After the death of Ahmad al-Badawi in the 13th century CE, his trusted student Abd al-Mu'tal succeeded him and built a khanqah next to his grave. This khanqah was eventually demolished and the site was incorporated into a mosque by the Mamluk Sultan Al-Nasir Muhammad. It was further expanded by Sultan Qaytbay. Years later, on the orders of Ali Bey al-Kabir, the Mamluk governor of the Ottoman Empire, a metal zarih was built around the grave of Ahmad al-Badawi. In the 1960s, the mosque received a new pair of minarets and an iwan.
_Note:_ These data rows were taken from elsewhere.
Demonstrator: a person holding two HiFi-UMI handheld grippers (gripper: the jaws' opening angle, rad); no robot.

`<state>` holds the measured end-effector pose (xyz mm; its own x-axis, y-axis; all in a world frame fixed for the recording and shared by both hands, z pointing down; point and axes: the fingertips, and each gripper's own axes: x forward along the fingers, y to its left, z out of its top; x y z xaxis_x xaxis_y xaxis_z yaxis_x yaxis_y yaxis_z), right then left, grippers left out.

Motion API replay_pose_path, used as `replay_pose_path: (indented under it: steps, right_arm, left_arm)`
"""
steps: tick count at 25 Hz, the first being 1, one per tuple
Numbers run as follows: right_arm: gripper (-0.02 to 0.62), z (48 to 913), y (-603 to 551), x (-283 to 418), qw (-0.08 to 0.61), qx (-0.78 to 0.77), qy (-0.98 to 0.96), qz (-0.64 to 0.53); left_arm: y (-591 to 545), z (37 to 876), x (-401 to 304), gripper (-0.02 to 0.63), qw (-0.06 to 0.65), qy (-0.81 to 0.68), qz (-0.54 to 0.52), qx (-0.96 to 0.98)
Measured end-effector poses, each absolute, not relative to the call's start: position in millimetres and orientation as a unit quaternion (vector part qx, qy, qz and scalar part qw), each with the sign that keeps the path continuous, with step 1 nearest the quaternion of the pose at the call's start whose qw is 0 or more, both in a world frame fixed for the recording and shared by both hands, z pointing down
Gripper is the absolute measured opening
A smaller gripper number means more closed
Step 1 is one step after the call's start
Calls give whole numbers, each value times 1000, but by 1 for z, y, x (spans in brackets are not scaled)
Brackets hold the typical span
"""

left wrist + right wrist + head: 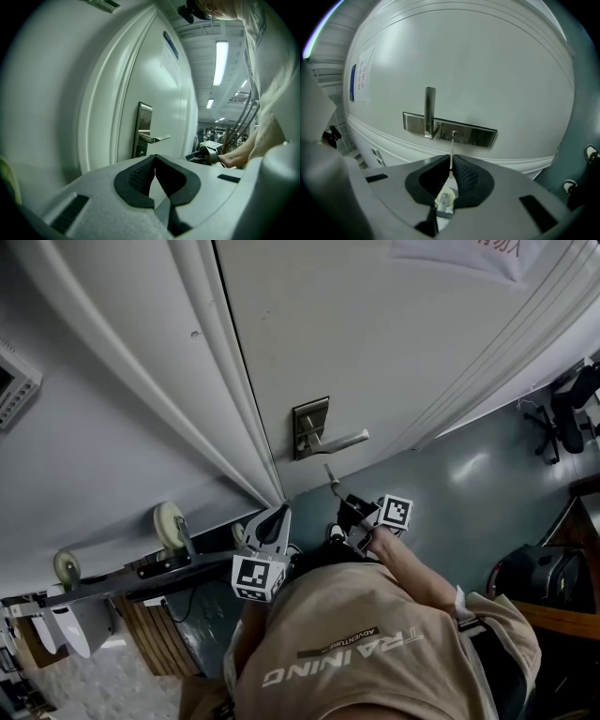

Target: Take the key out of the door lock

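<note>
A steel lock plate (pixel 310 427) with a lever handle (pixel 343 440) sits on the white door (pixel 394 343). My right gripper (pixel 349 512) is shut on the key (pixel 331 476), just below the plate. In the right gripper view the thin key (pixel 451 152) sticks out from the shut right gripper (pixel 451 163). Its tip ends a little short of the keyhole (pixel 455 134), apart from it. My left gripper (pixel 274 526) hangs below the door's edge, left of the lock. In its own view the left gripper (pixel 154 161) is shut with nothing in it, and the lock plate (pixel 143 129) stands ahead.
A cart with wheels (pixel 169 521) stands against the wall at the left. A dark bag (pixel 539 576) and an office chair (pixel 570 409) are on the floor at the right. A paper notice (pixel 464 254) hangs high on the door.
</note>
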<state>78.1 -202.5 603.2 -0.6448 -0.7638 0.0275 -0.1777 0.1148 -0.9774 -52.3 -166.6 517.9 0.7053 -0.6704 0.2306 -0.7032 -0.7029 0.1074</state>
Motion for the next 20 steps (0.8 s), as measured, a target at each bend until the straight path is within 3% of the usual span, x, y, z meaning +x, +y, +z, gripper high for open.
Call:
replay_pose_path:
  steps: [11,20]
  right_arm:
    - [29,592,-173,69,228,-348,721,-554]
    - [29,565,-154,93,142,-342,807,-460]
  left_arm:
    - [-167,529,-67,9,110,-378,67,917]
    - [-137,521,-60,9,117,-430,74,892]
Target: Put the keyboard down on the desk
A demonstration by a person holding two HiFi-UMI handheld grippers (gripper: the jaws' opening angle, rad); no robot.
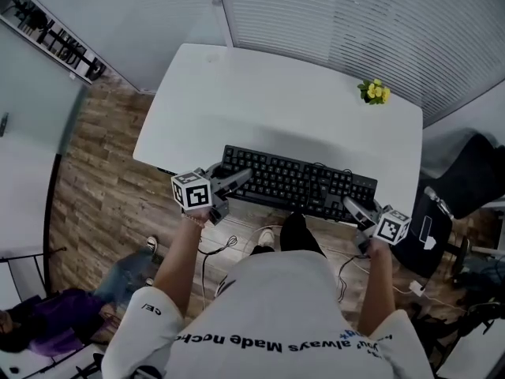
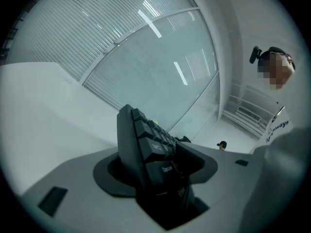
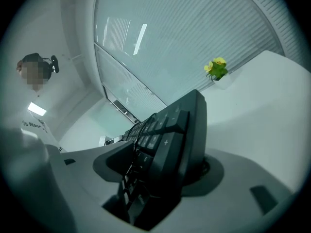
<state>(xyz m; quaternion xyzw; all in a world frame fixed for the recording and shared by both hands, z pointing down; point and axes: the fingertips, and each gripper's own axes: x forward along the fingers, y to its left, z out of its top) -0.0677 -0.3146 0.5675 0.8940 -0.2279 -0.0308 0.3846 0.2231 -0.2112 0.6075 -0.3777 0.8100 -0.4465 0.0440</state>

In 1975, during the presidency of Anwar Sadat, the mosque was further expanded.

==Architecture==
Built in the Mamluk style, muqarnas were used in both exterior and interior design of the mosque. The mihrab incorporates pieces of rare mosaic material. The mosque also includes a collection of his possessions, including his rosary, which is 10 m long and contains a thousand beads. His turban, garb, and wooden staff are also preserved in the mosque's private collection.

==Mawlid of Ahmad al-Badawi==
The birthday celebration of Ahmad al-Badawi, known as the Mawlid (Milad) is celebrated every year. During this time and on Ramadan, special sweet candies, named after the saint, are sold at the entrance of the mosque.